### Task item
Would you return the listing exactly as written, apart from its pictures?

○ ○ ○ ○ ○ ○ ○

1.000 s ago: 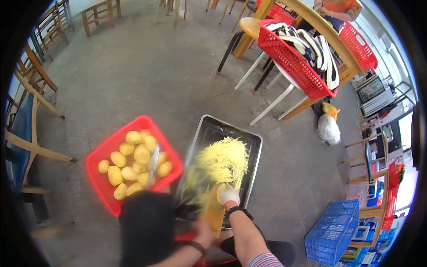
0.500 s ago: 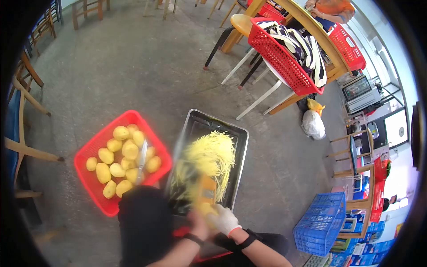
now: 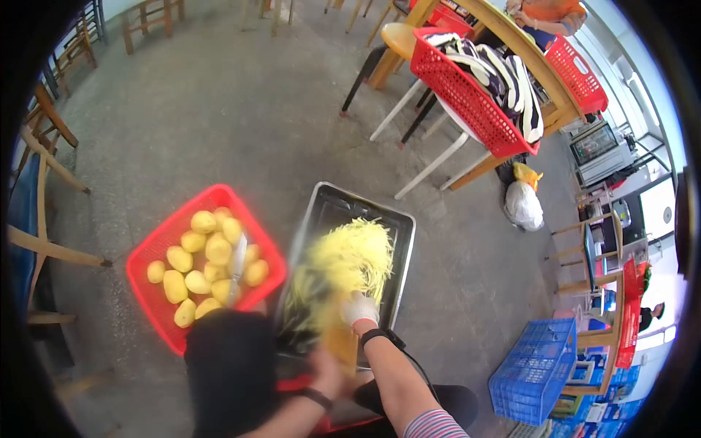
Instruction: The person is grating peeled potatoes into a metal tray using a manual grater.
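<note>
Right hand (image 3: 360, 309) in a white glove, fingers curled down on the upper end of a yellow slicer board (image 3: 342, 344); underside of the palm hidden, so grip not readable. Left hand (image 3: 326, 372), bare and blurred, at 7 o'clock of it, against the board's lower end; open or closed impossible to tell. At 12 o'clock of the gloved hand, touching it, a heap of pale yellow potato shreds (image 3: 350, 255) inside a dark metal tray (image 3: 330, 206) on the floor. At 9 o'clock, just beside the tray, a red basket (image 3: 150, 252) of peeled potatoes (image 3: 217, 248), a knife (image 3: 237, 264) lying across them. At 4 o'clock, well apart, a blue crate (image 3: 537, 365). Far off at 1 o'clock, a white bag (image 3: 522, 206), a second red basket (image 3: 467, 95) holding striped cloth, a wooden worktop (image 3: 537, 62) and another person's orange sleeve (image 3: 562, 9).
</note>
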`<state>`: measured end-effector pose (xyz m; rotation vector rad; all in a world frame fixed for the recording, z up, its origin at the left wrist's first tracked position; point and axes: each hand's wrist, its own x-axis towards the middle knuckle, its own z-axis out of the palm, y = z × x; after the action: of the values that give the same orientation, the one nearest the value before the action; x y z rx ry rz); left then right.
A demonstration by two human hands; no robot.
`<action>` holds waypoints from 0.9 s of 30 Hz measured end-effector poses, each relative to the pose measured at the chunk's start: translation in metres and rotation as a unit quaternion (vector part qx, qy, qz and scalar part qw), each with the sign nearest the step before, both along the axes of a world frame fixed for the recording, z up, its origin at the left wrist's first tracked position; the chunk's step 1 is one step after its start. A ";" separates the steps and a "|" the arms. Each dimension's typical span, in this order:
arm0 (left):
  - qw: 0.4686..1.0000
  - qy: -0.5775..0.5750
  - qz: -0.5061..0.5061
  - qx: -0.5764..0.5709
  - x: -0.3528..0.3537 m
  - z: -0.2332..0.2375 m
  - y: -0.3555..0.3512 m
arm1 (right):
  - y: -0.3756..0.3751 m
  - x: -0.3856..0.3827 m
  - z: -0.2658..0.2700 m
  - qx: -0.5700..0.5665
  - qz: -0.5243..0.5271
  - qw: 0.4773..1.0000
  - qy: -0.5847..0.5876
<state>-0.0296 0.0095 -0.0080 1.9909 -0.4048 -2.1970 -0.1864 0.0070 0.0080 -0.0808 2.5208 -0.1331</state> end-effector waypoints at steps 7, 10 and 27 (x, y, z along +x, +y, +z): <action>0.975 -0.056 -0.177 -0.123 0.010 -0.007 0.016 | 0.043 -0.012 -0.050 -0.164 -0.096 0.981 0.035; 0.932 -0.076 -0.294 -0.197 0.004 0.014 0.023 | 0.052 0.005 0.044 -0.417 -0.235 0.878 -0.021; 0.995 0.094 -0.032 0.001 0.079 0.108 -0.002 | 0.078 0.051 0.211 -0.663 -0.308 0.672 -0.118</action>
<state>0.0499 0.0072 0.0996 1.7746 -0.4472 -2.3981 -0.1350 0.0855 0.2190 0.2086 1.5517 -2.0417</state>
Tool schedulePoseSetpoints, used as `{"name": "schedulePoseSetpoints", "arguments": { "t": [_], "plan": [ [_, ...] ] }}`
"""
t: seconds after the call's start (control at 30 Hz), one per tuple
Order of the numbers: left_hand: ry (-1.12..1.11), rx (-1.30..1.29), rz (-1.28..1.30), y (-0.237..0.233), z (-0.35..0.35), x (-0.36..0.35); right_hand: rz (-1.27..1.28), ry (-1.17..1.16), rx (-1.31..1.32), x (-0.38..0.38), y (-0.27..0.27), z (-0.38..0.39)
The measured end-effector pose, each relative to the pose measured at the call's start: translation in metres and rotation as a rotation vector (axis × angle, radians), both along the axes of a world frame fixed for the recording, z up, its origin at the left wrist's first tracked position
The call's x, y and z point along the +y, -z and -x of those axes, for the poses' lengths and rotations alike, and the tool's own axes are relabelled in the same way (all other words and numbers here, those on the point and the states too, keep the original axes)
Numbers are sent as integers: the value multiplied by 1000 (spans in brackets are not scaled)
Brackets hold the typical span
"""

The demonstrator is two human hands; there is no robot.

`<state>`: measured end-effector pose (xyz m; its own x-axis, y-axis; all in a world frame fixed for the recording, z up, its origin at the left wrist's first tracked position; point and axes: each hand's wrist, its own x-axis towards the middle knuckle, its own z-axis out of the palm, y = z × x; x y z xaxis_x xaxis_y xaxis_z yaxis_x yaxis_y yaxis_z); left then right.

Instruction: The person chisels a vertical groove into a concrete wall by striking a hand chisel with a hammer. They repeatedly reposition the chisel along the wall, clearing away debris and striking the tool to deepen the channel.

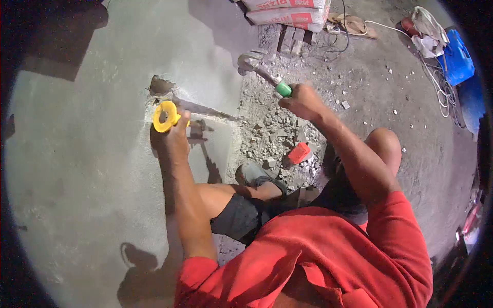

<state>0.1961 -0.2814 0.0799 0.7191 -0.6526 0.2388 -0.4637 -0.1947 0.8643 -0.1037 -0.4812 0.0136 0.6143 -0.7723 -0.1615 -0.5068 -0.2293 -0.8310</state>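
Beside a slot (pixel 205 109) in the wall (pixel 77 169), the left hand (pixel 178 136) has its fingers closed around a chisel (pixel 164 117) with a round yellow guard; out past the wall's bottom edge, the right hand (pixel 304 102) grips a hammer (pixel 267 78) with a green handle end. Grey plaster meets a floor (pixel 411 108) strewn with rubble (pixel 264 131) and a red block (pixel 299 153). Farther off sit stacked bags (pixel 287 16), cut off above, and, toward the floor's right edge, a blue jug (pixel 457 57). The chisel's tip is hard to make out.

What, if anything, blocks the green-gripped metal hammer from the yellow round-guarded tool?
Nothing visible: no object shows between the hammer in the right hand and the guarded tool in the left hand.
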Motion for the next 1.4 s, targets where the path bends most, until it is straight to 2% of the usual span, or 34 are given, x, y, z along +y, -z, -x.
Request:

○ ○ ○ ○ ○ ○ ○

### Result of this task
1.000 s ago: 
0.500 s ago: 
now: 
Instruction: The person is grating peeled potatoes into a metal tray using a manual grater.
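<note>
Right hand (image 3: 360, 309) in a white glove, fingers curled down on the upper end of a yellow slicer board (image 3: 342, 344); underside of the palm hidden, so grip not readable. Left hand (image 3: 326, 372), bare and blurred, at 7 o'clock of it, against the board's lower end; open or closed impossible to tell. At 12 o'clock of the gloved hand, touching it, a heap of pale yellow potato shreds (image 3: 350, 255) inside a dark metal tray (image 3: 330, 206) on the floor. At 9 o'clock, just beside the tray, a red basket (image 3: 150, 252) of peeled potatoes (image 3: 217, 248), a knife (image 3: 237, 264) lying across them. At 4 o'clock, well apart, a blue crate (image 3: 537, 365). Far off at 1 o'clock, a white bag (image 3: 522, 206), a second red basket (image 3: 467, 95) holding striped cloth, a wooden worktop (image 3: 537, 62) and another person's orange sleeve (image 3: 562, 9).
</note>
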`<state>`: measured end-effector pose (xyz m; rotation vector rad; all in a world frame fixed for the recording, z up, its origin at the left wrist's first tracked position; point and axes: each hand's wrist, its own x-axis towards the middle knuckle, its own z-axis out of the palm, y = z × x; after the action: of the values that give the same orientation, the one nearest the value before the action; x y z rx ry rz); left then right.
A demonstration by two human hands; no robot.
`<action>` holds waypoints from 0.9 s of 30 Hz measured end-effector poses, each relative to the pose measured at the chunk's start: translation in metres and rotation as a unit quaternion (vector part qx, qy, qz and scalar part qw), each with the sign nearest the step before, both along the axes of a world frame fixed for the recording, z up, its origin at the left wrist's first tracked position; the chunk's step 1 is one step after its start. A ";" separates the steps and a "|" the arms. Each dimension's typical span, in this order:
arm0 (left):
  - qw: 0.4686..1.0000
  - qy: -0.5775..0.5750
  - qz: -0.5061..0.5061
  - qx: -0.5764..0.5709
  - x: -0.3528..0.3537 m
  - z: -0.2332..0.2375 m
  - y: -0.3555..0.3512 m
arm1 (right):
  - y: -0.3756..0.3751 m
  - x: -0.3856..0.3827 m
  - z: -0.2658..0.2700 m
  - qx: -0.5700..0.5665
  - qz: -0.5243..0.5271
  - qw: 0.4773..1.0000
  - qy: -0.5847..0.5876
<state>-0.0296 0.0095 -0.0080 1.9909 -0.4048 -2.1970 -0.1864 0.0070 0.0080 -0.0808 2.5208 -0.1331</state> end-effector waypoints at steps 7, 10 and 27 (x, y, z along +x, +y, +z): <action>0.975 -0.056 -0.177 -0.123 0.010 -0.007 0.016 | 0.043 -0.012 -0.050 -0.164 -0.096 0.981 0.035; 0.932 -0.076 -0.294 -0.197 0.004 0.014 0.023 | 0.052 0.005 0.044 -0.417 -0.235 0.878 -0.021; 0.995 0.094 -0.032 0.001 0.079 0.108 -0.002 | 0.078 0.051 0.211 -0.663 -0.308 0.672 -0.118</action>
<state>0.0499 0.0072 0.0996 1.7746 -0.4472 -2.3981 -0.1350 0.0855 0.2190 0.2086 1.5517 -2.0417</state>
Tool schedulePoseSetpoints, used as `{"name": "schedulePoseSetpoints", "arguments": { "t": [_], "plan": [ [_, ...] ] }}`
"""
t: seconds after the call's start (control at 30 Hz), one per tuple
Order of the numbers: left_hand: ry (-1.12..1.11), rx (-1.30..1.29), rz (-1.28..1.30), y (-0.237..0.233), z (-0.35..0.35), x (-0.36..0.35); right_hand: rz (-1.27..1.28), ry (-1.17..1.16), rx (-1.31..1.32), x (-0.38..0.38), y (-0.27..0.27), z (-0.38..0.39)
The measured end-effector pose, each relative to the pose measured at the call's start: translation in metres and rotation as a rotation vector (axis × angle, radians), both along the axes of a world frame fixed for the recording, z up, its origin at the left wrist's first tracked position
The call's x, y and z point along the +y, -z and -x of those axes, for the poses' lengths and rotations alike, and the tool's own axes are relabelled in the same way (all other words and numbers here, those on the point and the states too, keep the original axes)
Numbers are sent as integers: the value multiplied by 1000 (spans in brackets are not scaled)
Brackets hold the typical span
"""

The demonstrator is two human hands; there is no robot.

`<state>`: measured end-effector pose (xyz m; its own x-axis, y-axis; all in a world frame fixed for the recording, z up, its origin at the left wrist's first tracked position; point and axes: each hand's wrist, its own x-axis towards the middle knuckle, its own z-axis out of the palm, y = z × x; x y z xaxis_x xaxis_y xaxis_z yaxis_x yaxis_y yaxis_z); left then right.

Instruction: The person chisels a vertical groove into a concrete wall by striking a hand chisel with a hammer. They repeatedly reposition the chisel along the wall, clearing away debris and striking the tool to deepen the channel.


<state>0.1961 -0.2814 0.0799 0.7191 -0.6526 0.2388 -0.4637 -0.1947 0.8643 -0.1037 -0.4812 0.0136 0.6143 -0.7723 -0.1615 -0.5068 -0.2293 -0.8310</state>
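Beside a slot (pixel 205 109) in the wall (pixel 77 169), the left hand (pixel 178 136) has its fingers closed around a chisel (pixel 164 117) with a round yellow guard; out past the wall's bottom edge, the right hand (pixel 304 102) grips a hammer (pixel 267 78) with a green handle end. Grey plaster meets a floor (pixel 411 108) strewn with rubble (pixel 264 131) and a red block (pixel 299 153). Farther off sit stacked bags (pixel 287 16), cut off above, and, toward the floor's right edge, a blue jug (pixel 457 57). The chisel's tip is hard to make out.

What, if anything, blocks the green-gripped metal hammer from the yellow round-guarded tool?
Nothing visible: no object shows between the hammer in the right hand and the guarded tool in the left hand.
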Motion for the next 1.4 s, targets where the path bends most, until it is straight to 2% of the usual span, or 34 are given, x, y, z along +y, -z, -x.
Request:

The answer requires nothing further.